→ **HOW TO COMPLETE THIS TASK**:
Once you reach the line containing "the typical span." in the entries below, write out that line and each one after it down to the line containing "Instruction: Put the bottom", exactly and with nothing added.

→ **SUPPLIED INFORMATION**:

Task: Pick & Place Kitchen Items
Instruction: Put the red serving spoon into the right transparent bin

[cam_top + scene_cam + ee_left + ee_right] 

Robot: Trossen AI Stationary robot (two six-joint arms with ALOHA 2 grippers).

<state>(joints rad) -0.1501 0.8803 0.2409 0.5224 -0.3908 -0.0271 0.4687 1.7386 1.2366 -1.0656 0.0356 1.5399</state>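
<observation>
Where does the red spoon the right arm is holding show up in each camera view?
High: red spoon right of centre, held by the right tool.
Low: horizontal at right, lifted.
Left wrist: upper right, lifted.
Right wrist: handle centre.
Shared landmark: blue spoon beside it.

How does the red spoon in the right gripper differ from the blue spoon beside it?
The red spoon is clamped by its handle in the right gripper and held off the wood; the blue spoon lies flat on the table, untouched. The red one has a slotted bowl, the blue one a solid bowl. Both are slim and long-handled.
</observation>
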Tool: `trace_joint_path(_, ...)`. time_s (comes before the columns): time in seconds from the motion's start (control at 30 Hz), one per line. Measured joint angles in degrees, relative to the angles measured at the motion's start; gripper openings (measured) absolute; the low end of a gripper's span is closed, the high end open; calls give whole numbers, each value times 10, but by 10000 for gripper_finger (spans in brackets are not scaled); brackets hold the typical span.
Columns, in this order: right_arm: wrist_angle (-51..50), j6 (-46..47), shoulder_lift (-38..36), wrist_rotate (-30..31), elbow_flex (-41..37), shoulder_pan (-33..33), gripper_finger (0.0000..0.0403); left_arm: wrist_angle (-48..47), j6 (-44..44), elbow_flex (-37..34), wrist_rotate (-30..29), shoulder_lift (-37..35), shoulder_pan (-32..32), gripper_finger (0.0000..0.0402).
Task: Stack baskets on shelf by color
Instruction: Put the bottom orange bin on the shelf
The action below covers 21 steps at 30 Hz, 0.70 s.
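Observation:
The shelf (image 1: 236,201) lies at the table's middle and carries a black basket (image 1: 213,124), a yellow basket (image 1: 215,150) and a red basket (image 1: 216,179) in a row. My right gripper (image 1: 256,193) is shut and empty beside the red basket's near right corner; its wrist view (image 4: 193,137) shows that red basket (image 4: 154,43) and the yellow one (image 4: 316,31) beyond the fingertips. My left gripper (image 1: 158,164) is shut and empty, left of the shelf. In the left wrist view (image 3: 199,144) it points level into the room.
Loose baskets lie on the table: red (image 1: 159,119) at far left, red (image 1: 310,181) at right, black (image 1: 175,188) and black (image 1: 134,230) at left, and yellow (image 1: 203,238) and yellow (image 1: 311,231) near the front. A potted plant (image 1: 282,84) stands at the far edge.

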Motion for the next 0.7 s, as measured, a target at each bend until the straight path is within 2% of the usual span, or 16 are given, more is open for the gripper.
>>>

→ **RESULT FOR THIS EXERCISE**:
Tool: `trace_joint_path(_, ...)`. time_s (comes before the columns): time in seconds from the motion's start (control at 30 Hz), one per line. Measured joint angles in degrees, relative to the angles measured at the motion's start; gripper openings (measured) absolute; the low end of a gripper's span is closed, the high end open; calls give whole numbers, each value times 10, but by 10000 for gripper_finger (spans in brackets are not scaled); brackets hold the typical span.
Columns, in this order: right_arm: wrist_angle (-51..50), j6 (-46..47), shoulder_lift (-38..36), wrist_rotate (-30..31), elbow_flex (-41..37), shoulder_pan (-33..33), gripper_finger (0.0000..0.0403); left_arm: wrist_angle (-48..47), j6 (-44..44), elbow_flex (-37..34), wrist_rotate (-30..29), shoulder_lift (-37..35), shoulder_pan (-32..32), gripper_finger (0.0000..0.0402).
Task: Stack baskets on shelf by color
Instruction: Put the bottom orange bin on the shelf

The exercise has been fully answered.